_REQUIRED WORK_
In the entries below, begin at the line that has "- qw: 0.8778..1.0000" and stop after the line that has "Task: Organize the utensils"; output those lines exactly, leaving out pictures.

_RECORDS TO PROCESS_
┌────────
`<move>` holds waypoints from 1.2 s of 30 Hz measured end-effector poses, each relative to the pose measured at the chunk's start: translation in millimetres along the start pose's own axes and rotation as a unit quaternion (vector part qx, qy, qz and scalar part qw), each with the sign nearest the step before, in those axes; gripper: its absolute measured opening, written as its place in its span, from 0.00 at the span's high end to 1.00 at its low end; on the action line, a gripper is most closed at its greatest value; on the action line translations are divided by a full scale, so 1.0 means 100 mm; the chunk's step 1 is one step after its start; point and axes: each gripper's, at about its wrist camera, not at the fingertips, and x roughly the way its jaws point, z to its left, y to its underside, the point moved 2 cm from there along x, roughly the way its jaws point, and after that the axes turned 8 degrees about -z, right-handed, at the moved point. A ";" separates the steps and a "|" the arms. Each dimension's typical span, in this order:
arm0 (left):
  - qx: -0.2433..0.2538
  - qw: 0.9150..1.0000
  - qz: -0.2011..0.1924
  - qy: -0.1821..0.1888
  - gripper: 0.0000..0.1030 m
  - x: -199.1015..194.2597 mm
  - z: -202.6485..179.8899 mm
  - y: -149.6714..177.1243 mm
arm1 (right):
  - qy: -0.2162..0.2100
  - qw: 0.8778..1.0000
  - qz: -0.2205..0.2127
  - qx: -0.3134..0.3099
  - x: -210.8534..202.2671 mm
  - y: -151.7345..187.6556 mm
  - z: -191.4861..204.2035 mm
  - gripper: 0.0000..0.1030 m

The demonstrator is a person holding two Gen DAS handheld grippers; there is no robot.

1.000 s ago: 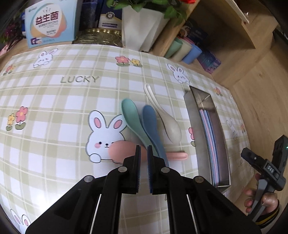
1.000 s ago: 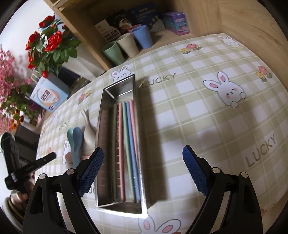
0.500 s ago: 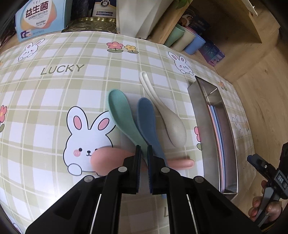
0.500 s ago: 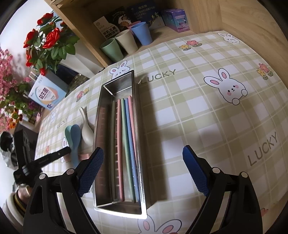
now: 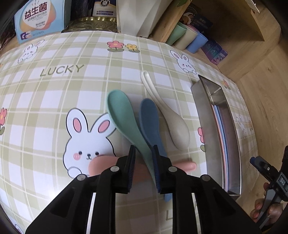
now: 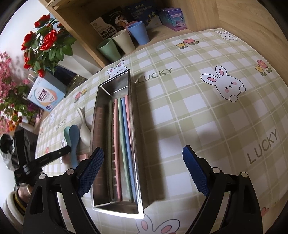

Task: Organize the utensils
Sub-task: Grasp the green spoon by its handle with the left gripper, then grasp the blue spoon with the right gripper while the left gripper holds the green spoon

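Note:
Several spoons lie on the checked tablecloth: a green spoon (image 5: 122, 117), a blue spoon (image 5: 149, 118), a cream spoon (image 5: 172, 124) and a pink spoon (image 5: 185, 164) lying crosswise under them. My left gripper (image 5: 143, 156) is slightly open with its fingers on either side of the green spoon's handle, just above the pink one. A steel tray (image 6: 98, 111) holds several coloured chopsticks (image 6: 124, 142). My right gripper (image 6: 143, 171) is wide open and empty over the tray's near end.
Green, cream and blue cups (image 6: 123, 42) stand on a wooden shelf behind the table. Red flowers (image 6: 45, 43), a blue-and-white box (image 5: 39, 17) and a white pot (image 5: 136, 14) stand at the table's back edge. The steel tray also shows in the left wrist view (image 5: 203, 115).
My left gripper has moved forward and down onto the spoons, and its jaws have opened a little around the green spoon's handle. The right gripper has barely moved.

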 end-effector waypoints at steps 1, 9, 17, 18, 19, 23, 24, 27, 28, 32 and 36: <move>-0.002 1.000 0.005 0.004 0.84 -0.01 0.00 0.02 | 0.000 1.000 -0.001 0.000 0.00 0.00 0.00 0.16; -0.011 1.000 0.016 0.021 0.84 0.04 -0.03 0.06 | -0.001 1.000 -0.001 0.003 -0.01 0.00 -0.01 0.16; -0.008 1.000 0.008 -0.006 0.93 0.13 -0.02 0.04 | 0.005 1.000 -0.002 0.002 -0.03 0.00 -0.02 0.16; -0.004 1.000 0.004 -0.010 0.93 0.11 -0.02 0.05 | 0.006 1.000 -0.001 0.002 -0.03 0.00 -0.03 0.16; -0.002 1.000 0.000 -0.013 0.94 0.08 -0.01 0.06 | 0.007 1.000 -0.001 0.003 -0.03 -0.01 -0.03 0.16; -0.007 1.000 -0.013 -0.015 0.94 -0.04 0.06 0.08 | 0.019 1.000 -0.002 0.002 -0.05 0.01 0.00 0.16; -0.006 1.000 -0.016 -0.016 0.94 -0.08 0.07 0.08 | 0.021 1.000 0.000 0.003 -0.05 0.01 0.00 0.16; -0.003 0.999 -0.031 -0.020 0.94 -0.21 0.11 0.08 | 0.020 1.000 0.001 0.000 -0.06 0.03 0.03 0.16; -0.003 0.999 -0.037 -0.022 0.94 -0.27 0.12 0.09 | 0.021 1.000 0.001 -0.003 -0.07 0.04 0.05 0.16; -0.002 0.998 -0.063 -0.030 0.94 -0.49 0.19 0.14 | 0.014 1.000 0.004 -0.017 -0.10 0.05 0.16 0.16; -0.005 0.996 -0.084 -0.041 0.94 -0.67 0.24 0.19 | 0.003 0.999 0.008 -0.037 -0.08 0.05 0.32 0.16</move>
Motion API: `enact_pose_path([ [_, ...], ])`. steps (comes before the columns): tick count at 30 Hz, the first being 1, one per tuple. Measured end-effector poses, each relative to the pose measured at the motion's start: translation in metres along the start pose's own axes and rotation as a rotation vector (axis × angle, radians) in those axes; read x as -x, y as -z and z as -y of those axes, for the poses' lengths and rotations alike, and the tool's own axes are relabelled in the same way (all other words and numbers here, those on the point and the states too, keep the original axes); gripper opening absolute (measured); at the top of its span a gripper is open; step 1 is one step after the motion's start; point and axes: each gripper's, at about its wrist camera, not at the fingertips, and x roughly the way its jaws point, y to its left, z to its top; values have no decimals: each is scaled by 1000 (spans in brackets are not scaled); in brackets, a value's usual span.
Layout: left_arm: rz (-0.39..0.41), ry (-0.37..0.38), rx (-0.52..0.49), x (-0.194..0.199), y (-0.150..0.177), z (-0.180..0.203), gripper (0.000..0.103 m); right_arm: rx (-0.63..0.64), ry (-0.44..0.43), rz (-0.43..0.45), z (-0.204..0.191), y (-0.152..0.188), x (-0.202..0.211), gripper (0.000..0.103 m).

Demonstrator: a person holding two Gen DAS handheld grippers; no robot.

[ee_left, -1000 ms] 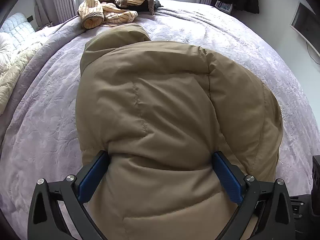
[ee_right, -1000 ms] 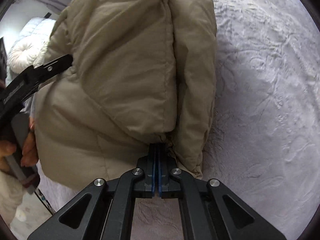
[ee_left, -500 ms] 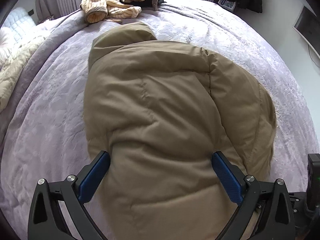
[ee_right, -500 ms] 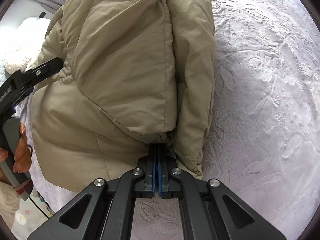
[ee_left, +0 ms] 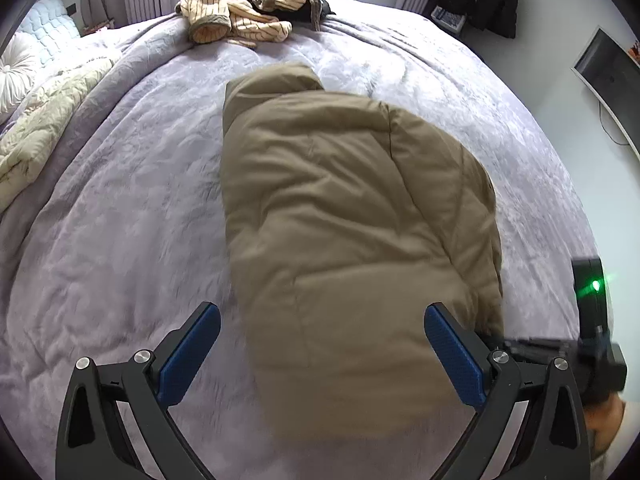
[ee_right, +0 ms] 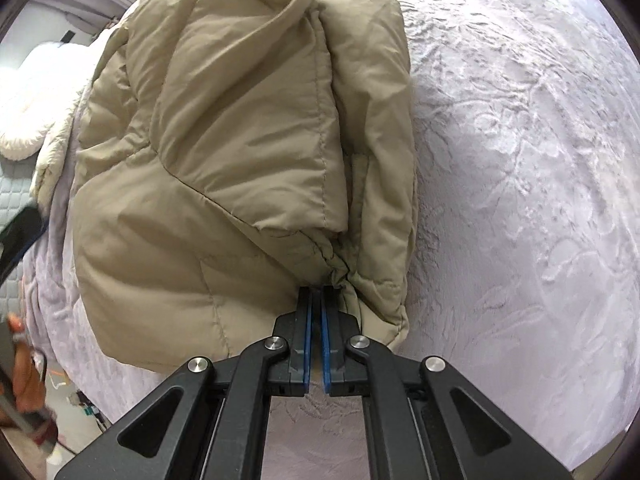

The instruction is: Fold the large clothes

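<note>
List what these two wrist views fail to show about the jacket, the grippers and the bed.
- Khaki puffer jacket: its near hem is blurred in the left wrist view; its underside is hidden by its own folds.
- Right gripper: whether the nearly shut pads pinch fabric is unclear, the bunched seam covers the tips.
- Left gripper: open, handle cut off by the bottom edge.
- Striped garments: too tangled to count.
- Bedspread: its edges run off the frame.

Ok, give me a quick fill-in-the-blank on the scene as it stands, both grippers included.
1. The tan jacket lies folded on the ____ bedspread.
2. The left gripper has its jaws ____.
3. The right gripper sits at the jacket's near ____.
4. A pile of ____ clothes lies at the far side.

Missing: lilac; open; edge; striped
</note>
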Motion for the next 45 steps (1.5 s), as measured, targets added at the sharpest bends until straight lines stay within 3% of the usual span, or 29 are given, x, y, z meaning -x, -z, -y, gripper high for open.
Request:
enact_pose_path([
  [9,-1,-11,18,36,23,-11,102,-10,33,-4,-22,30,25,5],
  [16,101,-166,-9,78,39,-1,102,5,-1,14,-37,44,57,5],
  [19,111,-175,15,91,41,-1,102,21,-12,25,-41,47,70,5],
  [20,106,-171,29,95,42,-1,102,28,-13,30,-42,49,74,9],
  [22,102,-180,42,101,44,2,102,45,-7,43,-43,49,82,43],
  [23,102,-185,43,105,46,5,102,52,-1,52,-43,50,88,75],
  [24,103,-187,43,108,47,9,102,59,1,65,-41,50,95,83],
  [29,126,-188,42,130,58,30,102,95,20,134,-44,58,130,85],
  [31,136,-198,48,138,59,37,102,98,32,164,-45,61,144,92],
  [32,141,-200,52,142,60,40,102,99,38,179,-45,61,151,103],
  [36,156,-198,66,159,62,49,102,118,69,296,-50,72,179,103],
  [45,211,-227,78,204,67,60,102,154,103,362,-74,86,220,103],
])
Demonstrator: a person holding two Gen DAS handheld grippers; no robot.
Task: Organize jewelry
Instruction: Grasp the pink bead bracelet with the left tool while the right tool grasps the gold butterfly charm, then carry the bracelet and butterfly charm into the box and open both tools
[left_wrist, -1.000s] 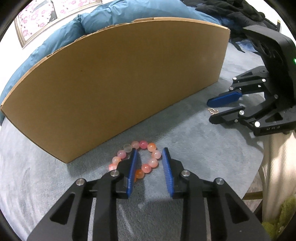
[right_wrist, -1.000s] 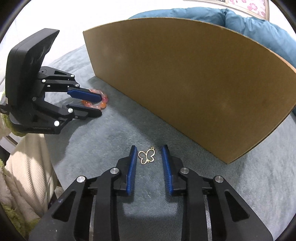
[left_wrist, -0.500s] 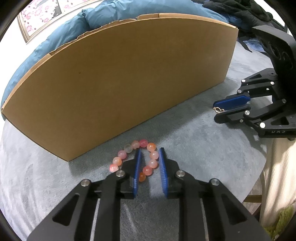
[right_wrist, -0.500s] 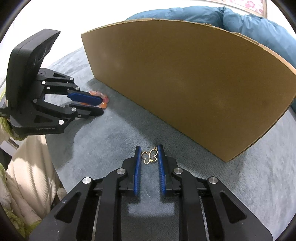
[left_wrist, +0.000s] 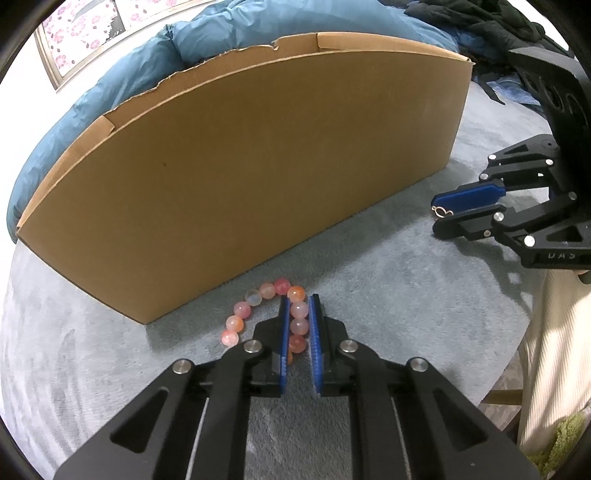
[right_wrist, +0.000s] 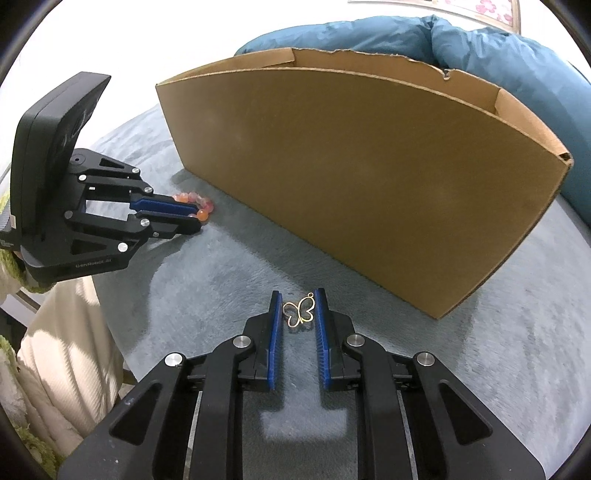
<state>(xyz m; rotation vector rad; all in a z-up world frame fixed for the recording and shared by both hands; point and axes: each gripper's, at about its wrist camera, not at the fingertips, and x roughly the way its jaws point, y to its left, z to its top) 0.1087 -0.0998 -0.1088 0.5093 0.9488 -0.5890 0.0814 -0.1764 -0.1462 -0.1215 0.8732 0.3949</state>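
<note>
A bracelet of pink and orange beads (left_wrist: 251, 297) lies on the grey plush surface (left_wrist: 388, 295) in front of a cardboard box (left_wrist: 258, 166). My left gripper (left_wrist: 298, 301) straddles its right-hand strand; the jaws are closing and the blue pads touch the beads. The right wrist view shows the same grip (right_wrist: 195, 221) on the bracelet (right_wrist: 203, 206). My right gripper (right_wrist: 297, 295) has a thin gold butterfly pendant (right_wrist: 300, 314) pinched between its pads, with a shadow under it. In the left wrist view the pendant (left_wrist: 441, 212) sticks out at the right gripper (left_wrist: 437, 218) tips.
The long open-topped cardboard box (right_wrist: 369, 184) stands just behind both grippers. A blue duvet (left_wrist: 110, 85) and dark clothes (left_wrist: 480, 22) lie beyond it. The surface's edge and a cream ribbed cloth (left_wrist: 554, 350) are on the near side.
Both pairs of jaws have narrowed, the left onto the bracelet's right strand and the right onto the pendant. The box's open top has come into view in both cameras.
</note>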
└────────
_WORKED SOLUTION_
  - qw: 0.8778..1.0000
  - qz: -0.2205..0.2127
  - qx: -0.3134..0.3099
  - x: -210.8534..202.2671 mm
  - y: -151.7345..187.6556 mm
  - z: -191.4861..204.2035 mm
  - gripper: 0.0000..0.1030 m

The demonstrator is a person holding two Gen DAS handheld grippers; there is no robot.

1.000 s ago: 
1.000 s ago: 
0.500 s ago: 
0.500 s ago: 
now: 
now: 

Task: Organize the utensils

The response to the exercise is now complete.